In older patients with T2DM, canagliflozin showed small but significant reductions in total hip BMD and increases in bone formation and resorption biomarkers, due at least in part to weight loss.

Canagliflozin is a sodium glucose cotransporter 2 (SGLT2) inhibitor that was developed for the treatment of adults with type 2 diabetes mellitus (T2DM) (1–9). Canagliflozin decreases plasma glucose in patients with T2DM by lowering the renal threshold for glucose and increasing urinary glucose excretion (10, 11). In phase 3 studies, canagliflozin was shown to improve glycemic control and reduce body weight and systolic blood pressure. It was generally well-tolerated in patients with T2DM as monotherapy or as an add-on agent to various antihyperglycemic agents (AHAs) (2–9).

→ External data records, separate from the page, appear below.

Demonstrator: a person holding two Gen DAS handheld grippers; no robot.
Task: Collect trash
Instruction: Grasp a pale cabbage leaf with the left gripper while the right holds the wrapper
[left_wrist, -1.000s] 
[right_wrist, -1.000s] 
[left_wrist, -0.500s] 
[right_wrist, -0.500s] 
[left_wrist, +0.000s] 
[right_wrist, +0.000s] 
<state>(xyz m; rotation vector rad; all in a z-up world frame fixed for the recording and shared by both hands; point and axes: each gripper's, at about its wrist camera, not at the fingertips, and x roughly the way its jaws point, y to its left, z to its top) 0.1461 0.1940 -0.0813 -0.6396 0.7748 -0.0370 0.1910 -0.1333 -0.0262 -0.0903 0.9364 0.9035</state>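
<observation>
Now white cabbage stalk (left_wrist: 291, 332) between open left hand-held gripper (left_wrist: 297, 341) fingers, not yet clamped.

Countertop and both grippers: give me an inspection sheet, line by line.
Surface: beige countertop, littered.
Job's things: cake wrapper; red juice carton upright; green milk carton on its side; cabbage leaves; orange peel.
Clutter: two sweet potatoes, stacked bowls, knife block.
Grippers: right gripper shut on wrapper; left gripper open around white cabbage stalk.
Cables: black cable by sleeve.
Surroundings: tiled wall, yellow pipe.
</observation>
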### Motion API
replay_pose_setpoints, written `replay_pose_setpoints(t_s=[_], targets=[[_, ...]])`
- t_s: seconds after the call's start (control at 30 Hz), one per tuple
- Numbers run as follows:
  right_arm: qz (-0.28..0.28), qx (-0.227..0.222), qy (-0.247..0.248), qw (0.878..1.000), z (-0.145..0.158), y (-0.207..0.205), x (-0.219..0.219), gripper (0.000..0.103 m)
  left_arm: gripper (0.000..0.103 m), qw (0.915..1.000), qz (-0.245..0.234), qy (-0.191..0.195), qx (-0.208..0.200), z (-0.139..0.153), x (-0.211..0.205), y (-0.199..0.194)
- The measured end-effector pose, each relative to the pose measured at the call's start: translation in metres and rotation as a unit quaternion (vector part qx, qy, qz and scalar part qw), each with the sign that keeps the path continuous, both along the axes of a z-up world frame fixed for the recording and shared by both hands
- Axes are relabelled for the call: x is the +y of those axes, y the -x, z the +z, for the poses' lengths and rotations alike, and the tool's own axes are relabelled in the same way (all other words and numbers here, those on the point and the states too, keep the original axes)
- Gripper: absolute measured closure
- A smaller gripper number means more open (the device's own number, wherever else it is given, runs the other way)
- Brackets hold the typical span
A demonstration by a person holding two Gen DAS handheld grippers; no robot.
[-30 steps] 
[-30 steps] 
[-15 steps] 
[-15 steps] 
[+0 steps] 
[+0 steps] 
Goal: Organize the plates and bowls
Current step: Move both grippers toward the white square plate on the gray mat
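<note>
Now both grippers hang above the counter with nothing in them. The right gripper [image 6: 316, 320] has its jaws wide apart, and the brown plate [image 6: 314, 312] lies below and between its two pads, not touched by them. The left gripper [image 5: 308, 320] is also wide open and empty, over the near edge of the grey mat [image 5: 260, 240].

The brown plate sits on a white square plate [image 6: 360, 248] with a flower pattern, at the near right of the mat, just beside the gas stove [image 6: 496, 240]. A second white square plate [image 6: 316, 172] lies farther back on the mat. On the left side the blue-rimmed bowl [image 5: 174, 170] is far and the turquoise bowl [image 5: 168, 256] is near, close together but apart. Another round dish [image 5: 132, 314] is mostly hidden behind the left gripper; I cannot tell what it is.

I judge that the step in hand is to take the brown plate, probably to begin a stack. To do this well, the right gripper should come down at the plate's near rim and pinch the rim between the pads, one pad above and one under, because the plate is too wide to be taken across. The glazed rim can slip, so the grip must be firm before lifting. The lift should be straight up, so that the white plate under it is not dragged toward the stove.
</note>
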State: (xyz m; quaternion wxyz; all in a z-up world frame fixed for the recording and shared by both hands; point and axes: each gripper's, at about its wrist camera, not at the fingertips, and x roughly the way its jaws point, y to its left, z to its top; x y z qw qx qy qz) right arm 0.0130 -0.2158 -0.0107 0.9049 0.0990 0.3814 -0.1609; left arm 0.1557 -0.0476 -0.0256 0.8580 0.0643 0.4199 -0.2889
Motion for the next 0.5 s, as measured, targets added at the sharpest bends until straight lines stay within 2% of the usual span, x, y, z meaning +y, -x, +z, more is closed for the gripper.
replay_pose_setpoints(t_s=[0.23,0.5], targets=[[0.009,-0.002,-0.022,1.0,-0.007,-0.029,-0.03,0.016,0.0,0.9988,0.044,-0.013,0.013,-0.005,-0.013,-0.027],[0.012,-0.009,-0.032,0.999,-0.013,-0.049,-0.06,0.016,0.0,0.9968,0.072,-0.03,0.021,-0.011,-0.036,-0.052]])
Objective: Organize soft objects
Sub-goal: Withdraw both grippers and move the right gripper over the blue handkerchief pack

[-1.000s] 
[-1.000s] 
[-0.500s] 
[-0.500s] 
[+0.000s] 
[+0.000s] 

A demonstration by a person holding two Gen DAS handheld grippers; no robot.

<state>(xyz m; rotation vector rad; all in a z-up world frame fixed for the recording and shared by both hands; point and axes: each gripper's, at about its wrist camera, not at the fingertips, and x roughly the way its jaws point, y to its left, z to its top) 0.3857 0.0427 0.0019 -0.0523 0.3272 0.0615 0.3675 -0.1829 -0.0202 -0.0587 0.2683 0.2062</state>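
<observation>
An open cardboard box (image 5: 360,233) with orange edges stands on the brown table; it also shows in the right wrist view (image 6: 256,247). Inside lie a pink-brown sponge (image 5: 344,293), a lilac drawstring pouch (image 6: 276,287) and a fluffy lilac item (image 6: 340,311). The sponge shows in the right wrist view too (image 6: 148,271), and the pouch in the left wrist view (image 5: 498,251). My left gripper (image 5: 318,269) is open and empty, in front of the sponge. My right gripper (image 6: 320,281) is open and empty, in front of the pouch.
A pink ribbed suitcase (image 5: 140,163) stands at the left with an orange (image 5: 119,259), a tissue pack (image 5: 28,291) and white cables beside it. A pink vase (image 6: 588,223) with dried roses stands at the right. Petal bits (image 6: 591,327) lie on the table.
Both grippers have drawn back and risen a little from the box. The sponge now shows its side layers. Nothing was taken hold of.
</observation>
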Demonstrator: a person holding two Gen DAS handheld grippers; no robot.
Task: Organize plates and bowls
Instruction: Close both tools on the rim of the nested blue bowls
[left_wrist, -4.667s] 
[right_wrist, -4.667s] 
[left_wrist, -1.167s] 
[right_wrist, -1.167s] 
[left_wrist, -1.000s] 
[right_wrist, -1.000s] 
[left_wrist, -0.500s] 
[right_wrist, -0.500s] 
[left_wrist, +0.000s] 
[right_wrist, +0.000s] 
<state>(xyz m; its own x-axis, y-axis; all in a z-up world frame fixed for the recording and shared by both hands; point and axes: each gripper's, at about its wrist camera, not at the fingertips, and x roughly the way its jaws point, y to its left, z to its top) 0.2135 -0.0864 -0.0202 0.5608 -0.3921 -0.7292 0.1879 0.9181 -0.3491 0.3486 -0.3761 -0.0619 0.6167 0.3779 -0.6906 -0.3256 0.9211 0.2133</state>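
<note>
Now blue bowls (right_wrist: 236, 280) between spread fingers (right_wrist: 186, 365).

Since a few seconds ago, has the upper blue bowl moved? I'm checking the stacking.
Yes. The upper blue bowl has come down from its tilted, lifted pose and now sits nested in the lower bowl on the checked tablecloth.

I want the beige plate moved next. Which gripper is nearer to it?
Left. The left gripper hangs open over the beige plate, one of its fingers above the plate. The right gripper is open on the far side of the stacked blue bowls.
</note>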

Possible adverse effects of SGLT2 inhibitors on bone, including an increase in fractures and changes in bone biomarkers and bone mineral density (BMD), have been reported, yet additional studies are needed to determine the impact of SGLT2 inhibition on bone health (12). In toxicology studies, dose-related hyperostosis (increased trabecular bone content) was observed when canagliflozin treatment was initiated in younger rats (aged 6–8 weeks), but not when treatment was initiated in older rats (13). The increased trabecular bone content was normally mineralized. Canagliflozin is primarily an SGLT2 inhibitor, but based on findings from in vitro studies, it is also a weak inhibitor of sodium glucose cotransporter 1 (SGLT1) (14), the main transporter responsible for glucose absorption in the intestine (15). SGLT1 is expressed primarily in the kidney and intestine, whereas SGLT2 is expressed mainly in the kidney; neither transporter is expressed in bone (16, 17). During periods of drug absorption, intestinal concentrations of canagliflozin may become high enough to transiently inhibit SGLT1-mediated glucose transport (18), which contributes to the postprandial glucose reduction seen with canagliflozin treatment (19). Rats treated with canagliflozin showed symptoms of carbohydrate malabsorption as well as increased calcium solubility, enhanced calcium absorption, and hypercalciuria, likely leading to the observed skeletal hyperostosis (20, 21). As a result, absorptive hypercalciuria, reductions in hormones regulating calcium metabolism, and reductions in bone turnover markers, including parathyroid hormone (PTH) and 1,25-dihydroxyvitamin D, were observed in rats (13). Notably, hyperostosis was not observed in canagliflozin-treated mice or dogs. In humans, canagliflozin treatment was not associated with symptoms of carbohydrate malabsorption in clinical studies and there was no evidence of hypercalciuria (21).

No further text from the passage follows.